Concretamente, suggerivo di occuparsi in qualche attività profittevole — studiare, imparare le lingue, per esempio — compatibile con il servizio militare, raccomandavo di non smettere mai di essere uomini di Dio e di fare in modo che tutto il loro comportamento fosse operatio Dei, lavoro di Dio. Ed era commovente costatare che quei ragazzi, in situazioni niente affatto facili, rispondevano splendidamente: si notava la solidità della loro tempra interiore.

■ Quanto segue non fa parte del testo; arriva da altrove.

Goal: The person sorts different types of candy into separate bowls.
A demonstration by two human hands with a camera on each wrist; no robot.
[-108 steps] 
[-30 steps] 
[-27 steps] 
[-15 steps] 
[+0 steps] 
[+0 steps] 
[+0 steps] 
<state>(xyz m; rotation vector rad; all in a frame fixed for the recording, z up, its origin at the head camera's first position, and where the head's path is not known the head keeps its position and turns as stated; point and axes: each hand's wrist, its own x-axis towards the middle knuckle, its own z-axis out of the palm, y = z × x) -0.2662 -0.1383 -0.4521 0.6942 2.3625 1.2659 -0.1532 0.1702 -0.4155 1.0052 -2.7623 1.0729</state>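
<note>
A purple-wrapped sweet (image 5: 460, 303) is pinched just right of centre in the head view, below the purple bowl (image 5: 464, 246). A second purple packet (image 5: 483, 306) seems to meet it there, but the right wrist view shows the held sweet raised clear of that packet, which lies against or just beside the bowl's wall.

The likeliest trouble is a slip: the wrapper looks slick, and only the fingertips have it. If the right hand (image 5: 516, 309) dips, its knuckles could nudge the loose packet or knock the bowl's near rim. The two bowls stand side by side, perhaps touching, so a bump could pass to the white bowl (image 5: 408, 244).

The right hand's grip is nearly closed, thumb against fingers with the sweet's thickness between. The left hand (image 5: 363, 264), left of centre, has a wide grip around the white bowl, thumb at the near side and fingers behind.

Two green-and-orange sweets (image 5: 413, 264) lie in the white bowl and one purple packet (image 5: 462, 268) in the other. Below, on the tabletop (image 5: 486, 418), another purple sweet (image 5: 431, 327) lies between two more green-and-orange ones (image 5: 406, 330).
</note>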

Possumus! (Mt 20, 22), possiamo vincere anche questa battaglia, con l'aiuto del Signore. Siate convinti che non è difficile trasformare il lavoro in un dialogo di preghiera. Non appena lo si è offerto e si è messo mano all'opera, Dio è già in ascolto, già infonde coraggio. Abbiamo raggiunto lo stile delle anime contemplative, in mezzo al lavoro quotidiano! Perché ci pervade la certezza che Egli ci vede, mentre ci richiede continui superamenti: quel piccolo sacrificio, quel sorriso a un importuno, il cominciare dall'occupazione meno piacevole ma più urgente, la cura dei dettagli di ordine, la perseveranza nel compimento del dovere quando sarebbe così facile interromperlo, il non rimandare a domani ciò che dobbiamo concludere oggi…, tutto per far piacere a Lui, a Dio nostro Padre! E magari, sul tavolo di lavoro o in un posto opportuno, che non richiama l'attenzione ma che a te serve da svegliarino dello spirito contemplativo, collochi il crocifisso, che per la tua anima e per la tua mente è il manuale da cui apprendi le lezioni di servizio.

Se ti decidi — senza singolarità, senza abbandonare il mondo, nel bel mezzo delle tue occupazioni abituali — ad avviarti per questi cammini contemplativi, ti sentirai immediatamente amico del Maestro, con il divino incarico di aprire i sentieri divini della terra a tutta l'umanità. Sì: con il tuo concreto lavoro contribuirai ad estendere il regno di Cristo in tutti i continenti. Una dopo l'altra si succederanno le ore di lavoro offerte per le nazioni lontane che si aprono alla fede, per i popoli orientali ai quali è barbaramente impedito di professare liberamente la religione, per i paesi di antica tradizione cristiana in cui sembra che la luce del Vangelo si sia offuscata e che le anime si dibattano nelle tenebre dell'ignoranza… In questo modo, che grande valore assume un'ora di lavoro, perseverare con impegno costante ancora per un po', qualche minuto ancora, per terminare tutto bene! Stai trasformando, in modo semplice e pratico, la contemplazione in apostolato, come un'imperiosa necessità del cuore che batte all'unisono con il dolcissimo e misericordioso Cuore di Gesù, Signore nostro.